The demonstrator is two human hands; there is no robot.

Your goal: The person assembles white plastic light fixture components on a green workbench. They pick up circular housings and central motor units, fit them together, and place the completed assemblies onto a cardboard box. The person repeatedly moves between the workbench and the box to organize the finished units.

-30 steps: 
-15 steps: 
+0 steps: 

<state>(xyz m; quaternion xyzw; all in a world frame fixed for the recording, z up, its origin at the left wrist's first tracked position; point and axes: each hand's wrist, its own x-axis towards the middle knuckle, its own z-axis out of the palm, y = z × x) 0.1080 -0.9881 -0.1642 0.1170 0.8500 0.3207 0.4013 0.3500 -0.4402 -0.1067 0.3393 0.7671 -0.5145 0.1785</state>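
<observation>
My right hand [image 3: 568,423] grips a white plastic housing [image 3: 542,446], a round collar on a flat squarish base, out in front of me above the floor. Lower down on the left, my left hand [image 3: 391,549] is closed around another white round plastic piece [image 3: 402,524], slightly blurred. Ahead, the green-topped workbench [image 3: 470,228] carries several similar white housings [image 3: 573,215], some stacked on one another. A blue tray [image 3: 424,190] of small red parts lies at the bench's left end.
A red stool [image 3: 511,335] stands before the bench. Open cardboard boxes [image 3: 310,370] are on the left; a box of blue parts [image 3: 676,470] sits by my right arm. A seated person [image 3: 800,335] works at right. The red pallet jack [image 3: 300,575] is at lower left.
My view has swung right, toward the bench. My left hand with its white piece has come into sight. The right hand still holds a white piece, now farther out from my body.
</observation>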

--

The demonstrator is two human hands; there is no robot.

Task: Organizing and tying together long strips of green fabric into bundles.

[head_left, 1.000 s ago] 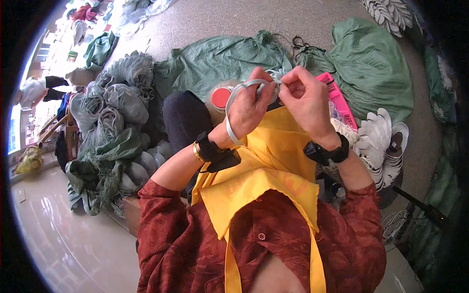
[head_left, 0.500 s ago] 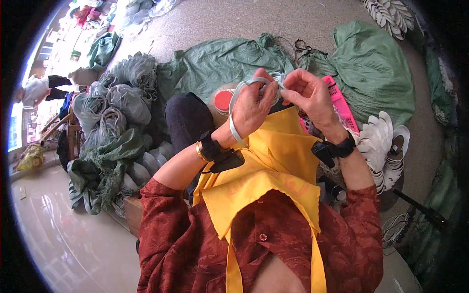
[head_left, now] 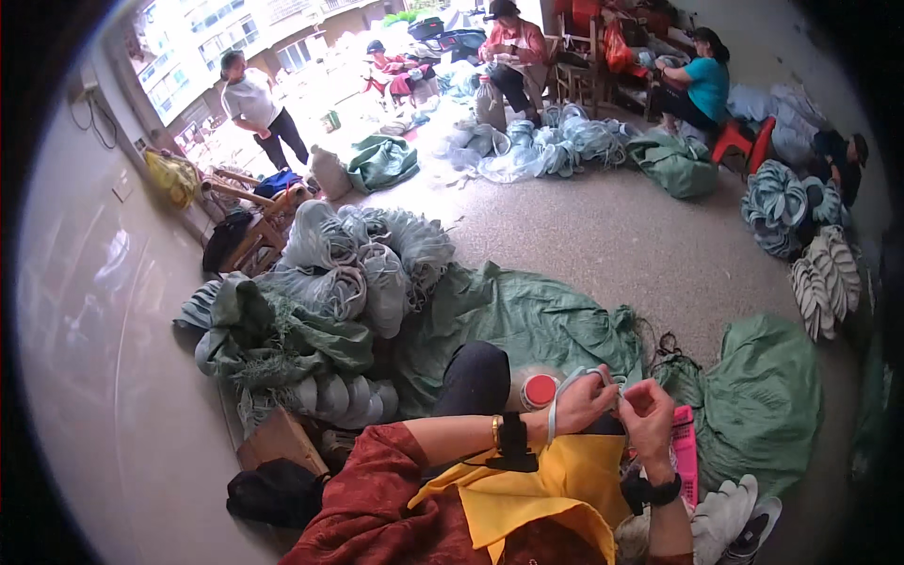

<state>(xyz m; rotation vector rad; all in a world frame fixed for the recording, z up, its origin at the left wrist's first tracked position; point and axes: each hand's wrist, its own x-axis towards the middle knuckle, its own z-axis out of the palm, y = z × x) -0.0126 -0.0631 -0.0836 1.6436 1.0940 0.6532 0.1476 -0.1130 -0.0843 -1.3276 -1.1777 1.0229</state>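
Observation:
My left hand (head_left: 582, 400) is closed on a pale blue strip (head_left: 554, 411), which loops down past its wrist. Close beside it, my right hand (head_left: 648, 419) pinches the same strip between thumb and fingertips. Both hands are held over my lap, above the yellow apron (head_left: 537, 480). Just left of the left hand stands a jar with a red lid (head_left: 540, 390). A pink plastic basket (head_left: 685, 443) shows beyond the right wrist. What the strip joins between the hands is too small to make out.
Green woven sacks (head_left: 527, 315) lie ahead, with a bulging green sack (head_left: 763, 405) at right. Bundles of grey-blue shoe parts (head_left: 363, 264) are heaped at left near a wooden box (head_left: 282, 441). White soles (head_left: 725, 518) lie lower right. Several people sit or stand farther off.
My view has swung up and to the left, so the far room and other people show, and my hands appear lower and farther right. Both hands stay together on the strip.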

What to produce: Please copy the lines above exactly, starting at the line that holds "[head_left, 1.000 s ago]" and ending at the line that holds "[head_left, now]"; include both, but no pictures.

Solution:
[head_left, 1.000 s ago] 
[head_left, 0.500 s ago] 
[head_left, now] 

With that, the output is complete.